Gramian Consultancy is a boutique consultancy specializing in IT professional services and engineering talent solutions. With a strong background in software engineering and leadership, we help companies build high-performing teams by matching them with professionals who truly fit their needs.
Role Overview
We are seeking highly skilled and motivated Applied AI Research Scientists in Computer Science and Computer Engineering with an MS or Ph.D. in a relevant technical field. In this role, you will contribute to the design, validation, and execution of expert-level evaluation tasks that probe the limits of state-of-the-art AI systems. Your work will focus on creating headroom-level, rigorously verifiable questions across hardware, systems, and computing domains to assess and stress-test advanced multimodal and reasoning-capable AI models.

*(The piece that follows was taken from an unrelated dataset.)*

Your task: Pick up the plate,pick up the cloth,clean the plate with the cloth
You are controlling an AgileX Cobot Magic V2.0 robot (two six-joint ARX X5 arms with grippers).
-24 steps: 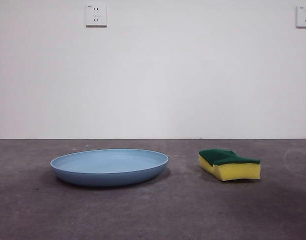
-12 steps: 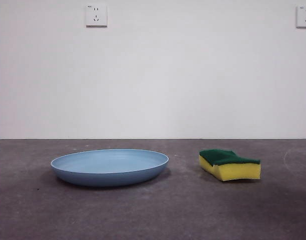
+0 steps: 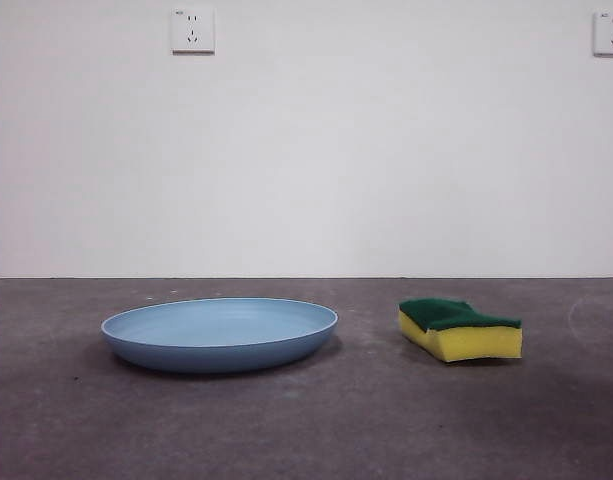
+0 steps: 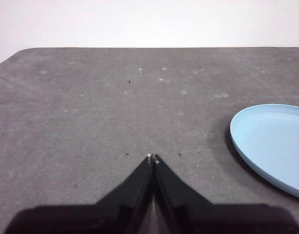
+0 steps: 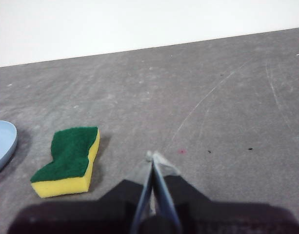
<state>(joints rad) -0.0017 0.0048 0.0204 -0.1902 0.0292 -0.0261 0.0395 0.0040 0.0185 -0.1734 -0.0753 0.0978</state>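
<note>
The light-blue plate (image 3: 219,333) lies flat on the grey table, left of centre in the front view. Part of it shows in the left wrist view (image 4: 276,144) and its rim in the right wrist view (image 5: 2,144). The cloth is a yellow sponge with a green top (image 3: 459,328), lying to the right of the plate, also in the right wrist view (image 5: 69,161). My left gripper (image 4: 152,158) is shut and empty, above bare table beside the plate. My right gripper (image 5: 153,157) is shut and empty, beside the sponge and apart from it.
A white wall stands behind the table, with one socket (image 3: 192,30) at upper left and another (image 3: 610,32) at upper right. The table's far edge and a rounded corner (image 4: 12,54) show in the left wrist view.
</note>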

This position requires deep domain expertise, strong analytical rigor, and the ability to translate complex technical concepts into precise, evaluable challenges that expose model limitations beyond surface-level reasoning. You will work closely with a collaborative, cross-functional team and are expected to be a reliable team player who is highly detail-oriented and committed to accuracy and quality.
Duration: 3-6 months
Commitment: 8 hours per day, with 4 hours of mandatory overlap with PST
Model: Contract, time and material
Location: 100% Remote (LATAM, Europe, MENA, Canada)
Interview Process: Take-home assignment + 1h technical/cultural interview
Key Responsibilities
- Design graduate- and research-level evaluation questions grounded in hardware and computer engineering domains.
- Create tasks that require precise, step-by-step technical reasoning with objectively verifiable ground-truth answers.
- Develop multimodal prompts, including accurate block diagrams, timing diagrams, microarchitecture diagrams, or circuit-level visuals when appropriate.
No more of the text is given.